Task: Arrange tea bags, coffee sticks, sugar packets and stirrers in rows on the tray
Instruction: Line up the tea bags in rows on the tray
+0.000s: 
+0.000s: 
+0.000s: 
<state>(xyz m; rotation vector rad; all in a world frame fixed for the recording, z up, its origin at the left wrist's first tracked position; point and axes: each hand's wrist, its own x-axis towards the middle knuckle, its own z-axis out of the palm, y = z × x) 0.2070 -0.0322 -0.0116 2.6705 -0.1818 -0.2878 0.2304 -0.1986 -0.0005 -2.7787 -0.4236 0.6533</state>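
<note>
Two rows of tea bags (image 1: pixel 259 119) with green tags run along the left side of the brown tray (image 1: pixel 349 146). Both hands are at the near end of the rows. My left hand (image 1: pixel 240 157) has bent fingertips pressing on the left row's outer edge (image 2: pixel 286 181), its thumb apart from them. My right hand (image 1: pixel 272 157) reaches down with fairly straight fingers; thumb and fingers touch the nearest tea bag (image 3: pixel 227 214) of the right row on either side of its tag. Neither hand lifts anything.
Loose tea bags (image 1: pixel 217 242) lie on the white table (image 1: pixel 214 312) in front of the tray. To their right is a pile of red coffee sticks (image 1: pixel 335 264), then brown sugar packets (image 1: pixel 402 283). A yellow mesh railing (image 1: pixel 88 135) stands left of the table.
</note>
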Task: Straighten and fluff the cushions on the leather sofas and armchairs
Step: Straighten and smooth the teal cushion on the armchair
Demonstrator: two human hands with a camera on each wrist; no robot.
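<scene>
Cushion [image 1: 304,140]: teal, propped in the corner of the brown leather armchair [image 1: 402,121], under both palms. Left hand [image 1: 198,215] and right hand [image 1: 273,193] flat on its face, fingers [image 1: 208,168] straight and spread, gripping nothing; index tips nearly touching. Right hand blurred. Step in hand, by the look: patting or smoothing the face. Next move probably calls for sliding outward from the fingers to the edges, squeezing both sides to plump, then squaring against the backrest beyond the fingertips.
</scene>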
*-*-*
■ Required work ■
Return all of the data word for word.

■ Exercise answer ■
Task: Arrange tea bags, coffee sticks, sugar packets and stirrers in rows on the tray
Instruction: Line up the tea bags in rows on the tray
+0.000s: 
+0.000s: 
+0.000s: 
<state>(xyz m; rotation vector rad; all in a world frame fixed for the recording, z up, its origin at the left wrist's first tracked position; point and axes: each hand's wrist, its own x-axis towards the middle knuckle, its own z-axis out of the palm, y = z × x) 0.2070 -0.0322 -0.0116 2.6705 -0.1818 -0.2878 0.2304 -0.1986 -0.0005 -2.7787 -0.4236 0.6533</state>
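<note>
Two rows of tea bags (image 1: pixel 259 119) with green tags run along the left side of the brown tray (image 1: pixel 349 146). Both hands are at the near end of the rows. My left hand (image 1: pixel 240 157) has bent fingertips pressing on the left row's outer edge (image 2: pixel 286 181), its thumb apart from them. My right hand (image 1: pixel 272 157) reaches down with fairly straight fingers; thumb and fingers touch the nearest tea bag (image 3: pixel 227 214) of the right row on either side of its tag. Neither hand lifts anything.
Loose tea bags (image 1: pixel 217 242) lie on the white table (image 1: pixel 214 312) in front of the tray. To their right is a pile of red coffee sticks (image 1: pixel 335 264), then brown sugar packets (image 1: pixel 402 283). A yellow mesh railing (image 1: pixel 88 135) stands left of the table.
</note>
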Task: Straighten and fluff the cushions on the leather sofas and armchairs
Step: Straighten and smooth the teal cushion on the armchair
Demonstrator: two human hands with a camera on each wrist; no robot.
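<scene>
Cushion [image 1: 304,140]: teal, propped in the corner of the brown leather armchair [image 1: 402,121], under both palms. Left hand [image 1: 198,215] and right hand [image 1: 273,193] flat on its face, fingers [image 1: 208,168] straight and spread, gripping nothing; index tips nearly touching. Right hand blurred. Step in hand, by the look: patting or smoothing the face. Next move probably calls for sliding outward from the fingers to the edges, squeezing both sides to plump, then squaring against the backrest beyond the fingertips.
</scene>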

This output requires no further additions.